25% du montant des marchés publics sont détournés, selon Chawki Tabib

Il explique que 100 millions de dinars seulement sont nécessaires pour une lutte efficace contre la corruption.

Lors d’une journée de sensibilisation organisée samedi dernier à l’occasion de l’ouverture du nouveau bureau de l’Instance Nationale de Lutte Contre la Corruption (INLUCC) à Kairouan, son président Chawki Tabib a dénoncé la fraude énorme enregistrée dans les marchés publics en Tunisie, dont 25% du montant se retrouvent dans les poches de fonctionnaires corrompus, selon ses dires.

Selon Tabib, le problème réside dans la mauvaise gouvernance qui doit faire l’objet de réformes, afin de bien gérer aussi bien les marchés publics, que les établissements publics qui coûtent à l’État près de 700 millions de dinars par an.

Le déficit public souffre de sa part de la corruption de la douane, l’évasion fiscale, et la mauvaise gestion des caisses de compensation, dont profitent essentiellement les contrebandiers, a-t-il indiqué

La contrebande de médicaments serait également à l’origine de la crise par laquelle passe la pharmacie centrale, et qui a coûte à l’État près de 400 millions de dinars selon le président de l’INLUCC.
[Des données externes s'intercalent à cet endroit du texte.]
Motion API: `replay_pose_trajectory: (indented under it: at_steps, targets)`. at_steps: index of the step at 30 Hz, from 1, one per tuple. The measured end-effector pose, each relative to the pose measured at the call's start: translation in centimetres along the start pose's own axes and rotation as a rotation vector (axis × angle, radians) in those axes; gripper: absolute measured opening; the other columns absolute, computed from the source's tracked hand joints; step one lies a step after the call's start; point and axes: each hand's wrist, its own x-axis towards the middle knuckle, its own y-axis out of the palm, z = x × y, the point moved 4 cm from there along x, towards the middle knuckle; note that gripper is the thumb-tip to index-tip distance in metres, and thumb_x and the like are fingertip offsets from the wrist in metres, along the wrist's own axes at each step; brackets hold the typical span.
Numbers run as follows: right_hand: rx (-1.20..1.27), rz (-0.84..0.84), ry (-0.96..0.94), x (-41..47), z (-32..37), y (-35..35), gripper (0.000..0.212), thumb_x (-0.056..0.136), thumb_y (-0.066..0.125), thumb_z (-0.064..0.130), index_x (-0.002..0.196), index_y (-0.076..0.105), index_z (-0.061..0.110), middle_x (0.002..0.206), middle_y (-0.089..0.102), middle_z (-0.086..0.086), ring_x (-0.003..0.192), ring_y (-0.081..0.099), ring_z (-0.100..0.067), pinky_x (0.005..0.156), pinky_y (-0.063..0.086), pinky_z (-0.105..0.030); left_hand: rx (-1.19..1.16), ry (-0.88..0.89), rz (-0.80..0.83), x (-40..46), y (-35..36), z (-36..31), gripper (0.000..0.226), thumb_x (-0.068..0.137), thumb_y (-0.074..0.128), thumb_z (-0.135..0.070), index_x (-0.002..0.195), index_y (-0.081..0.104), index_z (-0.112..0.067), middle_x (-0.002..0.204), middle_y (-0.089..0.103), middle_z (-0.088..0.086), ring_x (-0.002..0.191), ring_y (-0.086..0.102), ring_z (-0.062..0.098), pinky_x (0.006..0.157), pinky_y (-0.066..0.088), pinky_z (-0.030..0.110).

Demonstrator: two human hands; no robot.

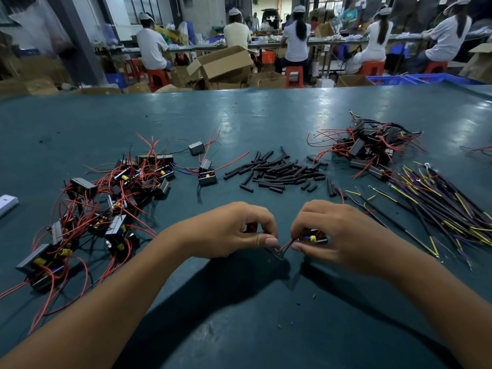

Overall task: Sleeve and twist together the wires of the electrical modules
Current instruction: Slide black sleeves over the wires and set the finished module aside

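Head view: the left hand (237, 230) pinches a red wire (284, 246) while the right hand (335, 233) grips the small electrical module (314, 238), held close so lead ends meet for twisting; heat-shrink sleeves (279, 171) lie beyond on the table (239, 115)

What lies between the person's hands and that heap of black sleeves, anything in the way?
Nothing visible does. Bare table runs from the left hand and right hand up to the sleeves. The module heap lies off to the left, the wire bundle off to the right.
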Motion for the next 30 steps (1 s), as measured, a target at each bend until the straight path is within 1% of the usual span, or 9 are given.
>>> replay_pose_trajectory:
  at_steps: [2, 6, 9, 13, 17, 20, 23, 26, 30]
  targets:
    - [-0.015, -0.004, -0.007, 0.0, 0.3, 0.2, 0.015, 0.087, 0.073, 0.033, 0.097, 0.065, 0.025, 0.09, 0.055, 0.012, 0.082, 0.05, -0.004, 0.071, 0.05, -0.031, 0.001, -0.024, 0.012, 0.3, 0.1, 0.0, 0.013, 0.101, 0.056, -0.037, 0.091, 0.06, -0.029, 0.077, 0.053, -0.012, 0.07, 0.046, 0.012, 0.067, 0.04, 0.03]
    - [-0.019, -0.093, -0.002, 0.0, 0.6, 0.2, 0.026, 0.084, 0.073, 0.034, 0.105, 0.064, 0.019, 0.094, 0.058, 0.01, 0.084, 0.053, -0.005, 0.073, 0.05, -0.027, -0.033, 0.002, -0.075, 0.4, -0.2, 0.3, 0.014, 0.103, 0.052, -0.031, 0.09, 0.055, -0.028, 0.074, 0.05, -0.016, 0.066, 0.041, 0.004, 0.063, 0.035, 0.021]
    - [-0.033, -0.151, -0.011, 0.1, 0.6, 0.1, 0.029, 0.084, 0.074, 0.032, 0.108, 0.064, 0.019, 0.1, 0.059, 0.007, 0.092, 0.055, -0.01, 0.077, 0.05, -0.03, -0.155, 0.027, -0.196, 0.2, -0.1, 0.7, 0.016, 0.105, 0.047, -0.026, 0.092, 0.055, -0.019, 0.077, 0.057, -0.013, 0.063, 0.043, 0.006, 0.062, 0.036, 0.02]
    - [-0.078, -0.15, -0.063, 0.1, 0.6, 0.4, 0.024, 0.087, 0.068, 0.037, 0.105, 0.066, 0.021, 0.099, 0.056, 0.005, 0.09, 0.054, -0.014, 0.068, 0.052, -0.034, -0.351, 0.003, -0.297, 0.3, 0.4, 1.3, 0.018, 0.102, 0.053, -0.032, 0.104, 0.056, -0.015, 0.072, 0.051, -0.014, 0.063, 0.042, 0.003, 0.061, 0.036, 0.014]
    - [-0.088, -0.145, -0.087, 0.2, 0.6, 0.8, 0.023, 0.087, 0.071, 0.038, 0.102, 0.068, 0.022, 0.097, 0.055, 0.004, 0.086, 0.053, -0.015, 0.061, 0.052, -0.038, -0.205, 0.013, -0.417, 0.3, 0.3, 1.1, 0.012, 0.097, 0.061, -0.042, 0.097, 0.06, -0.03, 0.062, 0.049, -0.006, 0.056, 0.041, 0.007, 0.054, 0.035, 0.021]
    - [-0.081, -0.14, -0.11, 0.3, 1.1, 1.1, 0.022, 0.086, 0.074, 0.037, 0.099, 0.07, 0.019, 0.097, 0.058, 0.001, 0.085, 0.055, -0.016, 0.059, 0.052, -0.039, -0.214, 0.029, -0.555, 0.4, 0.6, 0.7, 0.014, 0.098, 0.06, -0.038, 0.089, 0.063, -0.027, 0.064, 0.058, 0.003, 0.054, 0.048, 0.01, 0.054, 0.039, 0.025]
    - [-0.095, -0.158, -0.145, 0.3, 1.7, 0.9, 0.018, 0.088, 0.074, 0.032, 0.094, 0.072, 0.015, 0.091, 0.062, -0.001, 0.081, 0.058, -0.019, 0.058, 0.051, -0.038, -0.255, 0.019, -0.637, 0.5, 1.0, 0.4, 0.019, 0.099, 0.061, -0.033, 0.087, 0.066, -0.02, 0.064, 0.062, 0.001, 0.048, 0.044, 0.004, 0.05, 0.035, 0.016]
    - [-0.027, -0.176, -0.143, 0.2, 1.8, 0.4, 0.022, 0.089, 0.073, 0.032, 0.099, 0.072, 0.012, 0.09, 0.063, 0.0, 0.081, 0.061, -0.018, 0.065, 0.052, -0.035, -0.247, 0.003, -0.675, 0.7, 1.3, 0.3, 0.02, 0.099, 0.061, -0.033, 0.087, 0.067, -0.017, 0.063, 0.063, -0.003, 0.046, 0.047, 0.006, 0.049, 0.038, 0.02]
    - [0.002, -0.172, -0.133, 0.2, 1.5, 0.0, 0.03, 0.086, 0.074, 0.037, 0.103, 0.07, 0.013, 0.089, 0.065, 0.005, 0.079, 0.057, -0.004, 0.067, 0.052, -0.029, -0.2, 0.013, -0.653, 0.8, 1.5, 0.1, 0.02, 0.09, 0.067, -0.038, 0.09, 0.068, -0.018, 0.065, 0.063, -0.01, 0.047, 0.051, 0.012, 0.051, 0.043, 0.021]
S’agissant du port de Radès, celui-ci enregistrerait une perte de 900 millions de dinars annuellement, selon l’INLUCC.

Il a également dénoncé le pauvre budget alloué à l’instance (2,5 millions de dinars), qu’il estime digne d’un festival et non d’un organisme gouvernemental de lutte contre la corruption.
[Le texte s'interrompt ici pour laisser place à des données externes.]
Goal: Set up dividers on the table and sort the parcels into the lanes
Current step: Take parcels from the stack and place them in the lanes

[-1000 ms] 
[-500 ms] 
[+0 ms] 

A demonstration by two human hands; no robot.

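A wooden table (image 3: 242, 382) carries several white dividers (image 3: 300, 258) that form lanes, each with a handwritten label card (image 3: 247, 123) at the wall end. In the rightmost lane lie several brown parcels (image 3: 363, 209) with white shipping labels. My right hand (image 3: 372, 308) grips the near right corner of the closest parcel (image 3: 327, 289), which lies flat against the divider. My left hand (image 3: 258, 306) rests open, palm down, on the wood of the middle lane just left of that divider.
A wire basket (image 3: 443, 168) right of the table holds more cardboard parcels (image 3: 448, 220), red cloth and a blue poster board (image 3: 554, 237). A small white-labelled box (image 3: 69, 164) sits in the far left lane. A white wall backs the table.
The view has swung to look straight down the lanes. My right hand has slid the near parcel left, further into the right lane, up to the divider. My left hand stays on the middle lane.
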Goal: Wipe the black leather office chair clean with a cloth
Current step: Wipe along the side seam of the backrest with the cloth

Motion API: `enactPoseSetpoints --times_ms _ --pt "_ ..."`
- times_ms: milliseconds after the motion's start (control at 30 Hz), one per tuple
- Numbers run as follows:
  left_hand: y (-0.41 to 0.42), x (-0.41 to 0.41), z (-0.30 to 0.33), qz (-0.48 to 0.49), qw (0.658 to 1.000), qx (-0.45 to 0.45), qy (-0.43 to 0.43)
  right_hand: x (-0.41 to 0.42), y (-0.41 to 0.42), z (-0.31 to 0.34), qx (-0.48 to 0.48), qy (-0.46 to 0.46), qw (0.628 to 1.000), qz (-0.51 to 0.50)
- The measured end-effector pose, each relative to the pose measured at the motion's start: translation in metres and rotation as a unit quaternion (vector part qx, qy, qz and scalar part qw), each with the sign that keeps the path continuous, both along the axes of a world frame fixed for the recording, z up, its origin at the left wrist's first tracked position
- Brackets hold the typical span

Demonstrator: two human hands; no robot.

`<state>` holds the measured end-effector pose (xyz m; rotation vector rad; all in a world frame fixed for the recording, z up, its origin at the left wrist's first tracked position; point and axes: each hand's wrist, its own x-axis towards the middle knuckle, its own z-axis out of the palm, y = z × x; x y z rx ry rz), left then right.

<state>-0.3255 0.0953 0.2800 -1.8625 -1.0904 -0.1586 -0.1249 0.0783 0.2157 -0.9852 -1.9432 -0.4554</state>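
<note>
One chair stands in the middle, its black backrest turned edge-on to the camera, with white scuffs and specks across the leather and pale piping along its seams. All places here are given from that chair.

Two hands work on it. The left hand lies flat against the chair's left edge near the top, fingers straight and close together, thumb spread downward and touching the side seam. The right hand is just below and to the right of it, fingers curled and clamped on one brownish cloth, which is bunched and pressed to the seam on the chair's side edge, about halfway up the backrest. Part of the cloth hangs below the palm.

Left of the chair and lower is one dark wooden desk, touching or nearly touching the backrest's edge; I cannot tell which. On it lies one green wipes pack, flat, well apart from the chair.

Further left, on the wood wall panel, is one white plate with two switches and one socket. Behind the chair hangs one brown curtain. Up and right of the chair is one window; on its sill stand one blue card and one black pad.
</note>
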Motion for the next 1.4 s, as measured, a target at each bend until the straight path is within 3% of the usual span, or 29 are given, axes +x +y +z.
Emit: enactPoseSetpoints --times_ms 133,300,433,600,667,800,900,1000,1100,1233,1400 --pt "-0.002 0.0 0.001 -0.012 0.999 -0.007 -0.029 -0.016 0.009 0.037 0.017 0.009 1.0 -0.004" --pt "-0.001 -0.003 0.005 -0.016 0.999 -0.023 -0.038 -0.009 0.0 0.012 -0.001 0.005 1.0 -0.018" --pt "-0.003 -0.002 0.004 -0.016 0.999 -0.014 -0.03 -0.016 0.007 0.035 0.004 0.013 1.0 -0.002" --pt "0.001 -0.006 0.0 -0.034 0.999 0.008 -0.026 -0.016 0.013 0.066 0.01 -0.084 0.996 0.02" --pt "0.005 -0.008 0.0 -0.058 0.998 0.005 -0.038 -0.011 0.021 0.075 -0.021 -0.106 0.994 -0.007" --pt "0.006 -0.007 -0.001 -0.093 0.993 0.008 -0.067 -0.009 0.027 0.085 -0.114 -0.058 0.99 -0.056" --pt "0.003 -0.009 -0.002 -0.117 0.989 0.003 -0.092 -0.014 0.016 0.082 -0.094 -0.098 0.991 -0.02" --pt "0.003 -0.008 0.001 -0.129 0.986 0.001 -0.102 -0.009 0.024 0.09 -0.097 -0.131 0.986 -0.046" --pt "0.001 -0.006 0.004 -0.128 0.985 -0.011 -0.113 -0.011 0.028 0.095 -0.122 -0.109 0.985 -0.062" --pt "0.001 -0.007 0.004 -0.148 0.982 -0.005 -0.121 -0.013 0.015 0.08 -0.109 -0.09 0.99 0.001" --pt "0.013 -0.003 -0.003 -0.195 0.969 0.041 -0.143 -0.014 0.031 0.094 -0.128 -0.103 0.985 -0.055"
Parmi les institutions qui manquent également de budget, Tabib a cité la Cour des comptes et le pôle judiciaire économique et financier.

Chawki Tabib a par ailleurs appelé le gouvernement à établir une stratégie solide de lutte contre la corruption afin de traiter le problème dans ses racines, et ne pas se contenter, dit-il, des “opérations coup de poing”, indiquant qu’une lutte efficace contre la corruption ne coûtera à l’Etat que la somme de 100 millions de dinars, répartis entre l’INLUCC, la Justice, et la société civile. “Cette somme ne doit pas provenir des fondations ni des ambassades, mais de l’État tunisien” a-t-il ajouté

“Le fléau de la corruption menace aujourd’hui sérieusement la transition démocratique, et pourrait mener à ‘un Etat mafieux’, chose qui n’as pas seulement été relevée par l’Instance, mais également par d’autres observateurs nationaux et internationaux. Nous savons aujourd’hui que des députés sont corrompus, et que quelques uns ont même été dénoncés par des personnes qui leur sont proches.” a-t-il déclaré, appelant à prendre des mesures à leur égard, pour ne pas voir ces pratiques se généraliser.

La journée, sous le thème “Le Kairouan combat la corruption”, a été organisée en partenariat avec l’Union Générale Tunisienne du Travail (UGTT), en présence de son secrétaire général adjoint, Sami Tahri, et du président de l’INLUCC, Chawki Tabib.